Exxon has repeatedly made its position clear regarding carbon taxes, Suzanne McCarron, the oil company’s vice president of governmental affairs, wrote in a letter to The NYT editorial board. She was responding to a NYT article published Wednesday arguing the company “has done little or nothing to help put carbon taxes into effect.”
The company supports a carbon tax, she added, because it would allow the market to find solutions to climate change, as well as maximize transparency for the company’s stakeholders.
“We have expressed our position on climate change — that the risk is real and requires action — on many occasions to many audiences,” McCarron wrote in an effort to rebut any implications that the company sat on its laurels during congressional debates about carbon taxes.
Exxon repeatedly made clear the company’s position in more than 300 briefings in 2015 alone, she added, including letters to Congress and in various media interviews over the past eight years.
McCarron’s piece comes on the heels of various investigations by attorneys general and environmentalists into the company’s supposed history of hiding its knowledge about climate change from investors.
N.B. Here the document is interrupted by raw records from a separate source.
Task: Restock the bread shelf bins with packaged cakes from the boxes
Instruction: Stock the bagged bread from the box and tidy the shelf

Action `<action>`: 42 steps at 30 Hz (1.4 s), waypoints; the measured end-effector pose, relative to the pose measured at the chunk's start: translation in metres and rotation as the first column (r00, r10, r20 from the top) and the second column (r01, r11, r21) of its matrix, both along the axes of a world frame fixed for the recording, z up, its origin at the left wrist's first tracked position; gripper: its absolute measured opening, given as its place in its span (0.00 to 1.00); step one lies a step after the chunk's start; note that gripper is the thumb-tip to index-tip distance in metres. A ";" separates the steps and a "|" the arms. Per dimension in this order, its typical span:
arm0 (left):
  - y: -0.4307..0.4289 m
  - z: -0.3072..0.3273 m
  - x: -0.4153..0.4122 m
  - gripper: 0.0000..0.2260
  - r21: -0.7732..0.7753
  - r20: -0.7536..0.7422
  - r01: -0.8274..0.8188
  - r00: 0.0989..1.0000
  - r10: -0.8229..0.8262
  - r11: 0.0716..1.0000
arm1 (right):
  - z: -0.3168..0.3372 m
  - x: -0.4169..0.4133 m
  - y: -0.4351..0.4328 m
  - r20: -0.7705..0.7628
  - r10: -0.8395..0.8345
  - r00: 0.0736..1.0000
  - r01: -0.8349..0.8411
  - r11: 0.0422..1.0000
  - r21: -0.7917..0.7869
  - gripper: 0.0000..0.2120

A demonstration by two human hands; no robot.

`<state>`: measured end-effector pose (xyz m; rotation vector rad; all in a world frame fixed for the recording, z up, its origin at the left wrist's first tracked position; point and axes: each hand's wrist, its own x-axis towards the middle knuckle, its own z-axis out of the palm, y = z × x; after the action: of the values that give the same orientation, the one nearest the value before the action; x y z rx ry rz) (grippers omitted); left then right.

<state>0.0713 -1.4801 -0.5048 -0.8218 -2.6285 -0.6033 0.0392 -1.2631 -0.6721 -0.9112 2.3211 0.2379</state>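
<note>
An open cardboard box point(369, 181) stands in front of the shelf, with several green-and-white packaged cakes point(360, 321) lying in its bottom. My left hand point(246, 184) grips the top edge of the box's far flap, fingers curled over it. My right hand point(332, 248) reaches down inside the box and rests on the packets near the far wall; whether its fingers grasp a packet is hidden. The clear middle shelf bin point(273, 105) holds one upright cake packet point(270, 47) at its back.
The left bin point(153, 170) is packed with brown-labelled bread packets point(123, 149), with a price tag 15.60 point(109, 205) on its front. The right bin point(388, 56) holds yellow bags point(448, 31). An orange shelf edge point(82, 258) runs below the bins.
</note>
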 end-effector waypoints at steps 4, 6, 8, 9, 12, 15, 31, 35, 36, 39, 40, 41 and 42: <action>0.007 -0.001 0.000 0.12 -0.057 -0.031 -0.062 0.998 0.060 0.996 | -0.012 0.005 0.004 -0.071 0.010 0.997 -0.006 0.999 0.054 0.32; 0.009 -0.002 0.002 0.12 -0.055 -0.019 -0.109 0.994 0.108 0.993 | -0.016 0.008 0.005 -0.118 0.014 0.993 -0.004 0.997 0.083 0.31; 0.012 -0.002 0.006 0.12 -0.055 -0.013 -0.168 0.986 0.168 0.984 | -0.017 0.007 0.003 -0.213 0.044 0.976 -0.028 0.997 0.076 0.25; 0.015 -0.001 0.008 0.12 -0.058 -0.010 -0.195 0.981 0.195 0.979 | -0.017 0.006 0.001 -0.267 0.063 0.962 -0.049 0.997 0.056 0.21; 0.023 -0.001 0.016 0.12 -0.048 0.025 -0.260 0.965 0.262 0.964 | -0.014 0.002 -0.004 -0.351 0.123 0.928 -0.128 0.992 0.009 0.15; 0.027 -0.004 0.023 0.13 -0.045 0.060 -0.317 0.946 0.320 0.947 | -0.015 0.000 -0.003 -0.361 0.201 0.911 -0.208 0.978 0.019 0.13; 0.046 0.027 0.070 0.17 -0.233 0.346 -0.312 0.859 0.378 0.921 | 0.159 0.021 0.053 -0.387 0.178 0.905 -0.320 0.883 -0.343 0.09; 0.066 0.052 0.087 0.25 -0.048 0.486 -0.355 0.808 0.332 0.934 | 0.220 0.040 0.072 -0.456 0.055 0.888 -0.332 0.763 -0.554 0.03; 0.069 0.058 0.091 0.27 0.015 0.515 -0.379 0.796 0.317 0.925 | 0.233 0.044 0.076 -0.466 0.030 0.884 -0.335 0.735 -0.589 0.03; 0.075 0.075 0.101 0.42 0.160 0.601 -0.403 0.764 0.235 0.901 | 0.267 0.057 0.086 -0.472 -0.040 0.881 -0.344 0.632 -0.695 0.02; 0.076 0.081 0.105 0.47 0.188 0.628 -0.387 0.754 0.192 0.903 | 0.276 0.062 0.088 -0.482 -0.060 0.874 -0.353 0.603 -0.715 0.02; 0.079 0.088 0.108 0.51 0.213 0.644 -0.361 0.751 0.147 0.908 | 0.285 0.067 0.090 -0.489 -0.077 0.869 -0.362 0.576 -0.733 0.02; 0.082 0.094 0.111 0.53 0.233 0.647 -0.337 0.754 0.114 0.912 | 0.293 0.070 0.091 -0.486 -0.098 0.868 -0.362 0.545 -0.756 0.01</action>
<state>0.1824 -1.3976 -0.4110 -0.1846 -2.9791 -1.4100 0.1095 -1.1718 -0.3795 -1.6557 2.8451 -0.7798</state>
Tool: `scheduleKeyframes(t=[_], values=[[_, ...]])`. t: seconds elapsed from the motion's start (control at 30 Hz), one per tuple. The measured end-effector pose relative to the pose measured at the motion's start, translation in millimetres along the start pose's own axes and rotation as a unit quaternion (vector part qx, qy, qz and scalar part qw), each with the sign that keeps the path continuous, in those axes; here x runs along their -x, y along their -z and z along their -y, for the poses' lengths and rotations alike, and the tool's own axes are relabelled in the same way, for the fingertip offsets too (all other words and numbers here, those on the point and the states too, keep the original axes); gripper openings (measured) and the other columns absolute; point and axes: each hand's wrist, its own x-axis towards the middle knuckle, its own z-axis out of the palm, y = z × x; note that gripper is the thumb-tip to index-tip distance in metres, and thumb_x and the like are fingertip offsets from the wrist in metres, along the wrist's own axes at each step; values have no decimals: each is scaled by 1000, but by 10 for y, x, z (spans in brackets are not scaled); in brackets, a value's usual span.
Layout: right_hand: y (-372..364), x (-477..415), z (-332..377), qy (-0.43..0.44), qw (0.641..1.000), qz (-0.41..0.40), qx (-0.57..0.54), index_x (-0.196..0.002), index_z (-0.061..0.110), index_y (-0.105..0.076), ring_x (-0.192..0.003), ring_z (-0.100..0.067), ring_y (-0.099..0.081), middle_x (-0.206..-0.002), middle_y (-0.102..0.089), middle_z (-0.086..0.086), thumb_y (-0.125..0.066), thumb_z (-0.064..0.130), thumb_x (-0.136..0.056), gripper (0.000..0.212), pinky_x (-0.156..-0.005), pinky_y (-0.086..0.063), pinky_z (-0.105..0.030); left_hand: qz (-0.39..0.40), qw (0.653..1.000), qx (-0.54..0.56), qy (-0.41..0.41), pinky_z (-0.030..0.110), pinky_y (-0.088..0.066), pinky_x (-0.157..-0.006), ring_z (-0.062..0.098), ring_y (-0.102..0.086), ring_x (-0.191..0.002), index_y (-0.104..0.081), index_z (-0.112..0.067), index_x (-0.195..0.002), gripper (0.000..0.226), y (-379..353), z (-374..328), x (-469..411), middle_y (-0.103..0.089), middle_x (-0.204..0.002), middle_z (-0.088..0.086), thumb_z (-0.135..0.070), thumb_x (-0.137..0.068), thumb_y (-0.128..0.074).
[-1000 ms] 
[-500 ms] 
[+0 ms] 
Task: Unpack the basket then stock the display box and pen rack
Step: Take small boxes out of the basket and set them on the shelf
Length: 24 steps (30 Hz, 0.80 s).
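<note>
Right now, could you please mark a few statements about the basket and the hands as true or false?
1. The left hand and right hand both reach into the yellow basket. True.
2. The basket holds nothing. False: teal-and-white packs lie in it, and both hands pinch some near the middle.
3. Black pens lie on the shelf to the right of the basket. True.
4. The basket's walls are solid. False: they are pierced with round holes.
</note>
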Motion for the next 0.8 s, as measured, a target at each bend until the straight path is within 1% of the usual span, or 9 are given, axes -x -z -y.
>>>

The reportage showing the supposed subterfuge was bankrolled in part by the Rockefeller Family Fund (RFF), a billionaire group set up by the lineage of oil baron John D. Rockefeller. Every one of the anti-Exxon voices the NYT used in its piece have received, in one way or another, financial backing from RFF.
One such voice was Kert Davies, who has spent years obsessing over Exxon’s internal documents. The former Greenpeace researcher told the paper that the company’s move toward carbon taxes was “all P.R.”
Davies attended a strategy meeting at the Rockefeller Family Fund offices earlier this year that was meant “to establish in the public’s mind that Exxon is a corrupt institution.”
Peter Frumhoff, the director of science and policy at the Union of Concerned Scientists, was instrumental in briefing Attorneys General Eric Schneiderman and Maura Healey ahead of a March press conference announcing the latter’s investigation of Exxon.
Frumhoff also told the Times that Democrats should turn confirmation hearings for President-elect Donald Trump’s secretary of state pick — Exxon CEO Rex Tillerson — into a public trial on Exxon’s history of climate research.